Problem details
Every line of the material is to be quoted verbatim, minus the pictures.

Dataset excerpt
_____

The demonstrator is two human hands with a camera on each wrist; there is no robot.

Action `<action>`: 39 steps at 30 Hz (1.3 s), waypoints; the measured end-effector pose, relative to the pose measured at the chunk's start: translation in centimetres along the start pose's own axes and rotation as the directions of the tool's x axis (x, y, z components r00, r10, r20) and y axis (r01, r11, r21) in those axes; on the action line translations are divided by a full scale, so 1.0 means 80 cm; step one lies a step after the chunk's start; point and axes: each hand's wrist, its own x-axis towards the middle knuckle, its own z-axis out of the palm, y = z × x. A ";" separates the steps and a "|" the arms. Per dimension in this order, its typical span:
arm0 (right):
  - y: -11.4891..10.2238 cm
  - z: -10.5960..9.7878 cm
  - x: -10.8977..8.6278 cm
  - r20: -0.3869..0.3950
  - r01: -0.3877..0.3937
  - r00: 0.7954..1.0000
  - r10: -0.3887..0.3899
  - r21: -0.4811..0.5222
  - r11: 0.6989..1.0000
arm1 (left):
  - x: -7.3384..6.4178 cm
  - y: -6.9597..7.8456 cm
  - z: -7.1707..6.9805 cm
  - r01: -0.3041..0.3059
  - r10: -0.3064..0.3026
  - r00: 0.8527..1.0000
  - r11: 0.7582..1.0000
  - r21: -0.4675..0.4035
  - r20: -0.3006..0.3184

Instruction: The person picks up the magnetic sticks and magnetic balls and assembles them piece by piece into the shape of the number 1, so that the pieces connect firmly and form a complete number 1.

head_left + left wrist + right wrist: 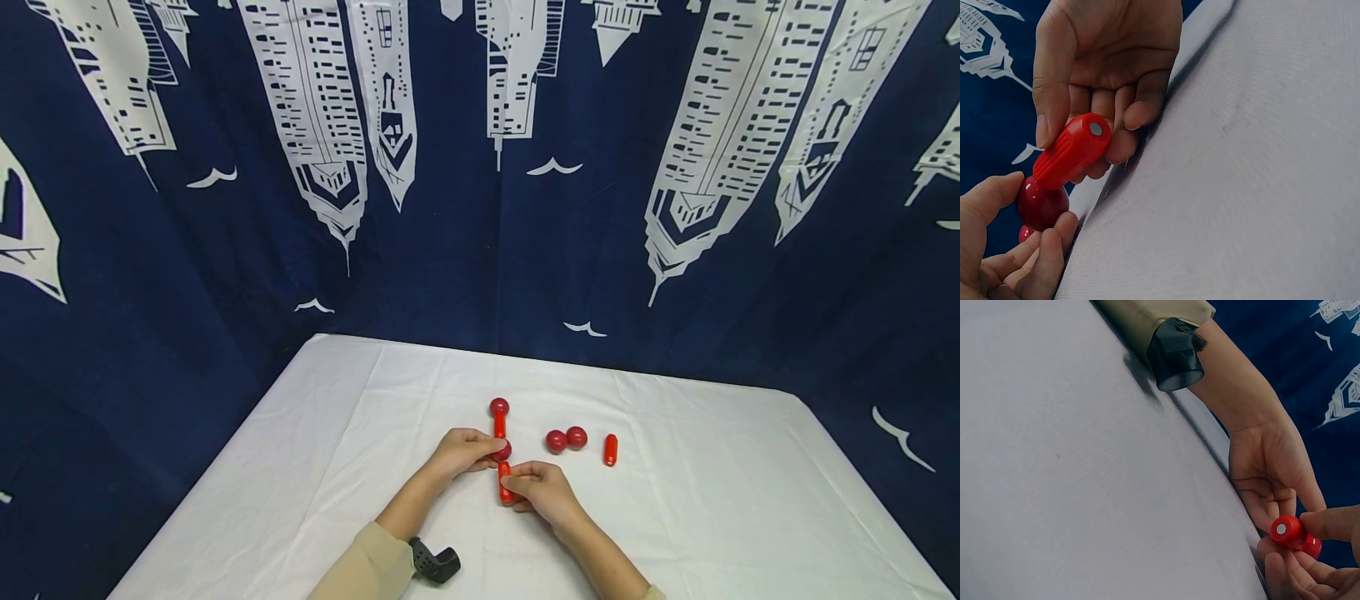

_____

Reply to the task
The demonstrator is two human hands with a camera on each wrist; there is no robot.

Action `<action>`: 39 steps at 30 Hz (1.3 s), waypoints; the measured end-effector pose, relative to the pose measured at the chunk's start: translation in centimetres along the start pose's own axes and rotation as the directions of the tool's x axis (x, y, z components r00, r10, r20) and y axis (r01, r11, r21) in those axes; on the action line translations are divided by a full scale, so 1.0 means 80 cm; step one lies a step after the chunk's start; point and axes: each hand's wrist, its own x-axis towards the middle knuckle, its own z-axis out of the palm, y = z × x. A ";" separates the steps and a "|" the arms. Per dimension in this order, its typical span:
arm0 (right):
  - y: -11.4891..10.2238 cm
  - z: -10.5960..9.7878 cm
  - x: -10.8977..8.6278 cm
  - r20: -0.3869..0.3950
  - r01: -0.3877..0.3937
  - r00: 0.7954..1.0000
  - r10: -0.3887..0.3899
  - r21: -0.4811..0.5222
  - r11: 0.6989..1.0000
arm1 (left):
  - x: -7.3384..6.4178 cm
  - y: -6.9597..7.8456 cm
  - z: -7.1707..6.9805 cm
  - r01: -0.3041..0.3059
  - r10: -0.3064..0.3026
  - r00: 0.8527..1.0000
  - r11: 0.7582..1.0000
  - r21: -0.4675..0.4035
  - r20: -0.3006..0.3184

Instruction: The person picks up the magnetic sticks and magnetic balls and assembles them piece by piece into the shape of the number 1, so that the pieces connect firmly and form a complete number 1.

head_left + left wrist + right wrist: 

Nothing remains to add to the output.